Dommage. Qu'adviendra-t-il de la mère ? De la force de ses racines ?
A la façon dont elle fuit l'Irlande, son départ sonne comme un abandon. Je me doute bien que la traversée n'étant pas facile, elle ne va pas manger du New York - l'Irlande tous les week end, mais quand même. Qu'est-ce qui t'empêche d'y aller tous les ans ?

J'ai adoré les scènes du pensionnat. Le repas très strict où la haute en couleur Mme Kerhoe aime à faire régner de sa poigne la conversation.

Mais le plus bel effet du film, c'est peut-être les deux scènes en miroir de la traversée. Les conseils sur le bateau, ne pas manger sur l'atlantique, fermer la porte de sa cabine, puis les conseils à la douane, le menton en l'air, fier mais pas trop et surtout, surtout, ne tousse pas. On dit que Brooklyn, c'est un peu comme si on était au pays, c'est vrai ? Oui, c'est vrai.
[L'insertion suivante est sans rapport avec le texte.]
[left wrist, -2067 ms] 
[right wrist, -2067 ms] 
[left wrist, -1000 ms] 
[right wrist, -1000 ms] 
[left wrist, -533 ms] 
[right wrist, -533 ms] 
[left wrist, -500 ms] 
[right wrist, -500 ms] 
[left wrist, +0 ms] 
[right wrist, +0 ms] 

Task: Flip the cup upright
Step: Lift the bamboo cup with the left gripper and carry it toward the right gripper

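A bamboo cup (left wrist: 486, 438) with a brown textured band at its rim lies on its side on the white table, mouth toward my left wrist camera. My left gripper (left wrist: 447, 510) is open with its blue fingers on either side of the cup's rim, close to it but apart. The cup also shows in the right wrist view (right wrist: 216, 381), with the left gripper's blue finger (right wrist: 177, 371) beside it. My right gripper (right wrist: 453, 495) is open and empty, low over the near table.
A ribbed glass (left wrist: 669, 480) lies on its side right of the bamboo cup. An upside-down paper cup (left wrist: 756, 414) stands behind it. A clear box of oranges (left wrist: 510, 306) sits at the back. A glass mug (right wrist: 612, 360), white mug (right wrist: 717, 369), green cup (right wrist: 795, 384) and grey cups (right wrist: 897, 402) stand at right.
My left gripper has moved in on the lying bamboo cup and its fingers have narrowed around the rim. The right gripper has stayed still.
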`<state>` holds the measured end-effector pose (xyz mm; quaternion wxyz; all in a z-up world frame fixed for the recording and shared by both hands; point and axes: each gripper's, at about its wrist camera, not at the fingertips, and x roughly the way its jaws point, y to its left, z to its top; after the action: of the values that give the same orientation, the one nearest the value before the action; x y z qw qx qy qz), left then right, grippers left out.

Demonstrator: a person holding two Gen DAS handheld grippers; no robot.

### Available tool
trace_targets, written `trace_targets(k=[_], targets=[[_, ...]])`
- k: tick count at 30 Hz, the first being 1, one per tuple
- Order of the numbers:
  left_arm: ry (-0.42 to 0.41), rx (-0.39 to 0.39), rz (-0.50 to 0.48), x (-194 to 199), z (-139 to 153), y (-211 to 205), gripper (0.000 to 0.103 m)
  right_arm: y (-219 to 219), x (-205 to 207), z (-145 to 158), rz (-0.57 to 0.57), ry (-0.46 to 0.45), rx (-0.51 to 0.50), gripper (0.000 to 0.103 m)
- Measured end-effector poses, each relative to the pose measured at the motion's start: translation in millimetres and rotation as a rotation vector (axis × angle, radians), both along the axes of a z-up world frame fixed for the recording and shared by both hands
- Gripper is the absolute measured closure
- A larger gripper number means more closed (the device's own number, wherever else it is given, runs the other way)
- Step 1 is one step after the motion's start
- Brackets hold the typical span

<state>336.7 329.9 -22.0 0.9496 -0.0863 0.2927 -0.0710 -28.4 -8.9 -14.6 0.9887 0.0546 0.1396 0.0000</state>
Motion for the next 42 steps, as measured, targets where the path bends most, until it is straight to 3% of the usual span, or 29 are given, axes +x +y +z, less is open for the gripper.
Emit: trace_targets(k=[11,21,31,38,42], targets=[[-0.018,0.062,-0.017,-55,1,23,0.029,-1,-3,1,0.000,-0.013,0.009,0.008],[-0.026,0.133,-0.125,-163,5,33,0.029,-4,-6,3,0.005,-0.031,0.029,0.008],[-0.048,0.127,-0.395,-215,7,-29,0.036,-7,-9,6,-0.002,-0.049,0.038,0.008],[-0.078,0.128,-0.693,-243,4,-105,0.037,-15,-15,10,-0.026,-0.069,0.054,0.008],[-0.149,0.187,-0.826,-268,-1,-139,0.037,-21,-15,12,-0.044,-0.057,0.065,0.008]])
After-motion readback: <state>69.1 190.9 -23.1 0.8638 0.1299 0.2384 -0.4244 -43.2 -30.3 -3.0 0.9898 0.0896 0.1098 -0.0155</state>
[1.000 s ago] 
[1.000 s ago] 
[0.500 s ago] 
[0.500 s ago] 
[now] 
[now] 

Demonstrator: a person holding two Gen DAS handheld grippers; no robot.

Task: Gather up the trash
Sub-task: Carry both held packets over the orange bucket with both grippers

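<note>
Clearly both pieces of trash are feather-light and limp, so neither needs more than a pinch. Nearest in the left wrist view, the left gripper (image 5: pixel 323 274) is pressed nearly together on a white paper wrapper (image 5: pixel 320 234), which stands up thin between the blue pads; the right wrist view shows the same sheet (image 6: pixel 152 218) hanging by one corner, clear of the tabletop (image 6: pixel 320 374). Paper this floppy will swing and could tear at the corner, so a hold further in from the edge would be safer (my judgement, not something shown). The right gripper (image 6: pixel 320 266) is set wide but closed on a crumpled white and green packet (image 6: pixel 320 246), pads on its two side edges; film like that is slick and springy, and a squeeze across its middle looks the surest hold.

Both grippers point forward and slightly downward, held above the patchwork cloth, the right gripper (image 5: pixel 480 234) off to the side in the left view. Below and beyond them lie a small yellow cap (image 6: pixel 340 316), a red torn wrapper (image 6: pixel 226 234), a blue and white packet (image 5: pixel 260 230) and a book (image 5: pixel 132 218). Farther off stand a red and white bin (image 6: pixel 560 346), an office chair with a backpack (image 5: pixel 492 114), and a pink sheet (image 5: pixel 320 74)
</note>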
Bref, On a rarement aussi bien évoqué l'American Dream au cinema.
Brooklyn est aussi clairement un film qui fait réfléchir.
Outre son écho à l'actualité, avec le cas des Migrants en Europe, c'est avant tout le destin d'une femme pleine d'ambition, qui se donne les moyens de ses choix dans la vie, qui prend le risque de se planter honteusement, qui envoie bouler sa zone de confort et qui a la courage de renoncer à beaucoup de choses en traversant l'Atlantique.

Mon mec aurait pourtant identifié ce film de "film de filles gnan-gnan". Ok, y a toute une éducation cinématographique à revoir, mais au delà de ça, je reprocherai un peu trop à Brooklyn de s'être centré sur l'histoire d'amour d'Eilis, au llieu de couvrir tous les pans de sa vie.

Conclusion : A voir absolument, si tu as un coeur sous les couches de ton épiderme et plus particulièrement si tu as un tant soit peu d'amour pour l'Irlande.

PS : le film est basé sur un roman, Brooklyn de Colm Toiblin. A mettre dans ma pile à lire, d'urgence.